___ The data ___

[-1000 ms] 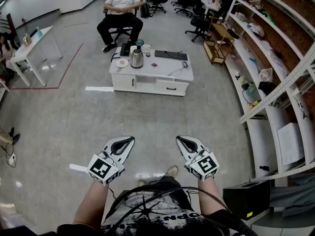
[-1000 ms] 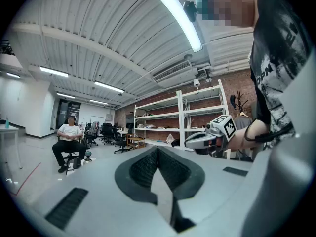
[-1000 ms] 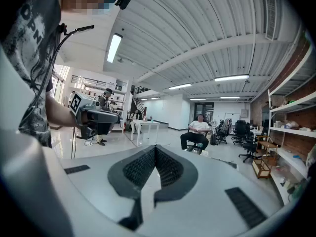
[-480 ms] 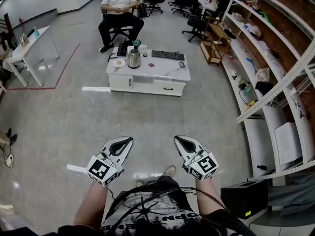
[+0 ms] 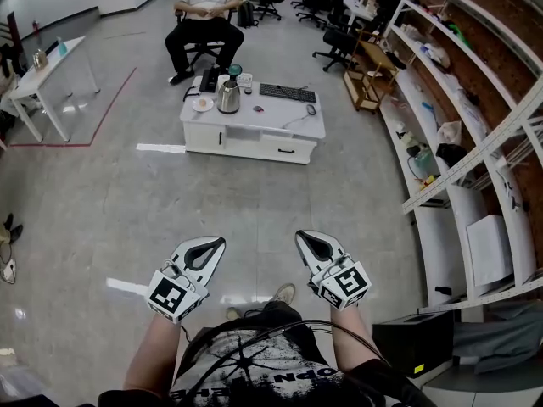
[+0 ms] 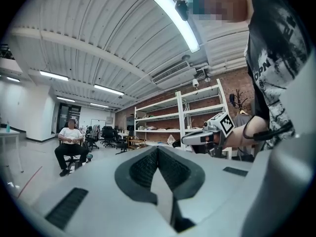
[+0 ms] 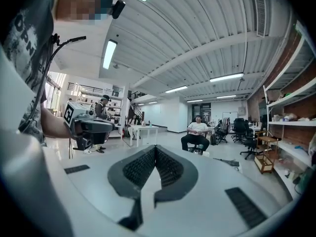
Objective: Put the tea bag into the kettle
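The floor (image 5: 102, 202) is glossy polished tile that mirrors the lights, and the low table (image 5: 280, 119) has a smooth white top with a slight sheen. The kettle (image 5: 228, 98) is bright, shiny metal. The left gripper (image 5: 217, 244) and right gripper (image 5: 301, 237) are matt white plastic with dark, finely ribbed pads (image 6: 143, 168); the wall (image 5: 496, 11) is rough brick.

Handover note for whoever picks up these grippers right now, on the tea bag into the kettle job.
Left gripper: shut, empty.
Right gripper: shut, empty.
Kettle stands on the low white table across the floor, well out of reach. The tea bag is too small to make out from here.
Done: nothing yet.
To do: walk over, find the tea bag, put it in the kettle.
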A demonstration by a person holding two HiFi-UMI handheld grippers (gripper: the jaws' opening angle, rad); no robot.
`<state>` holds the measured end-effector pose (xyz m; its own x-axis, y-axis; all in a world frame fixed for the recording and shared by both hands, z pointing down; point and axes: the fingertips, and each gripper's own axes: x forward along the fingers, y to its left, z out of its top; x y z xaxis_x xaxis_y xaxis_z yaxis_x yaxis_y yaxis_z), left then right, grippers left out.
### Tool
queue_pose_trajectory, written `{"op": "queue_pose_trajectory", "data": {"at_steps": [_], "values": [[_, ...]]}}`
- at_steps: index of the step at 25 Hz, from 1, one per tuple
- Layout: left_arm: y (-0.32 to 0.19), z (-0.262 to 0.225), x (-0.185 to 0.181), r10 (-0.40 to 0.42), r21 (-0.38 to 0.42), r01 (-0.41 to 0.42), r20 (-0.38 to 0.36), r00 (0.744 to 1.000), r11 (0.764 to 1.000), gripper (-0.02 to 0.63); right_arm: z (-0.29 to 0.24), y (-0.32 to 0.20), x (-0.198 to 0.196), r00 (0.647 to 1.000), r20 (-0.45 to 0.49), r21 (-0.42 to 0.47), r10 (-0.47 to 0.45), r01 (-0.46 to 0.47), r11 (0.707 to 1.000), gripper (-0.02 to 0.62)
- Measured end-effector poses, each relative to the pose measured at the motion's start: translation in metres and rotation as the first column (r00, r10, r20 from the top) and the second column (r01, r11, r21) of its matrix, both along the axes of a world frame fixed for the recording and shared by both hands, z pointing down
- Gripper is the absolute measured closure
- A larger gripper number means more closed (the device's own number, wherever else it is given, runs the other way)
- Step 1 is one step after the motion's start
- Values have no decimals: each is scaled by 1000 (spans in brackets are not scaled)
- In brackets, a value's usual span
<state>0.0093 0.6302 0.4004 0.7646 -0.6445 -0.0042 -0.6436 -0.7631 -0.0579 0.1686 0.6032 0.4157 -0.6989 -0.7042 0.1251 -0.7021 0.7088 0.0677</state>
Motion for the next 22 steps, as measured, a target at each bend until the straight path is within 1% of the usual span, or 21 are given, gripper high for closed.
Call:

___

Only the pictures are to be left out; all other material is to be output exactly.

> **Task result**
[-1000 ms] 
[-1000 ms] 
[-1000 ms] 
[-480 ms] 
[+0 ms] 
[+0 ms] 
[+0 ms] 
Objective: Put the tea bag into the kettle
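The floor (image 5: 102, 202) is glossy polished tile that mirrors the lights, and the low table (image 5: 280, 119) has a smooth white top with a slight sheen. The kettle (image 5: 228, 98) is bright, shiny metal. The left gripper (image 5: 217, 244) and right gripper (image 5: 301, 237) are matt white plastic with dark, finely ribbed pads (image 6: 143, 168); the wall (image 5: 496, 11) is rough brick.

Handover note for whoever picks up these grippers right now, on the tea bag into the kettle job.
Left gripper: shut, empty.
Right gripper: shut, empty.
Kettle stands on the low white table across the floor, well out of reach. The tea bag is too small to make out from here.
Done: nothing yet.
To do: walk over, find the tea bag, put it in the kettle.
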A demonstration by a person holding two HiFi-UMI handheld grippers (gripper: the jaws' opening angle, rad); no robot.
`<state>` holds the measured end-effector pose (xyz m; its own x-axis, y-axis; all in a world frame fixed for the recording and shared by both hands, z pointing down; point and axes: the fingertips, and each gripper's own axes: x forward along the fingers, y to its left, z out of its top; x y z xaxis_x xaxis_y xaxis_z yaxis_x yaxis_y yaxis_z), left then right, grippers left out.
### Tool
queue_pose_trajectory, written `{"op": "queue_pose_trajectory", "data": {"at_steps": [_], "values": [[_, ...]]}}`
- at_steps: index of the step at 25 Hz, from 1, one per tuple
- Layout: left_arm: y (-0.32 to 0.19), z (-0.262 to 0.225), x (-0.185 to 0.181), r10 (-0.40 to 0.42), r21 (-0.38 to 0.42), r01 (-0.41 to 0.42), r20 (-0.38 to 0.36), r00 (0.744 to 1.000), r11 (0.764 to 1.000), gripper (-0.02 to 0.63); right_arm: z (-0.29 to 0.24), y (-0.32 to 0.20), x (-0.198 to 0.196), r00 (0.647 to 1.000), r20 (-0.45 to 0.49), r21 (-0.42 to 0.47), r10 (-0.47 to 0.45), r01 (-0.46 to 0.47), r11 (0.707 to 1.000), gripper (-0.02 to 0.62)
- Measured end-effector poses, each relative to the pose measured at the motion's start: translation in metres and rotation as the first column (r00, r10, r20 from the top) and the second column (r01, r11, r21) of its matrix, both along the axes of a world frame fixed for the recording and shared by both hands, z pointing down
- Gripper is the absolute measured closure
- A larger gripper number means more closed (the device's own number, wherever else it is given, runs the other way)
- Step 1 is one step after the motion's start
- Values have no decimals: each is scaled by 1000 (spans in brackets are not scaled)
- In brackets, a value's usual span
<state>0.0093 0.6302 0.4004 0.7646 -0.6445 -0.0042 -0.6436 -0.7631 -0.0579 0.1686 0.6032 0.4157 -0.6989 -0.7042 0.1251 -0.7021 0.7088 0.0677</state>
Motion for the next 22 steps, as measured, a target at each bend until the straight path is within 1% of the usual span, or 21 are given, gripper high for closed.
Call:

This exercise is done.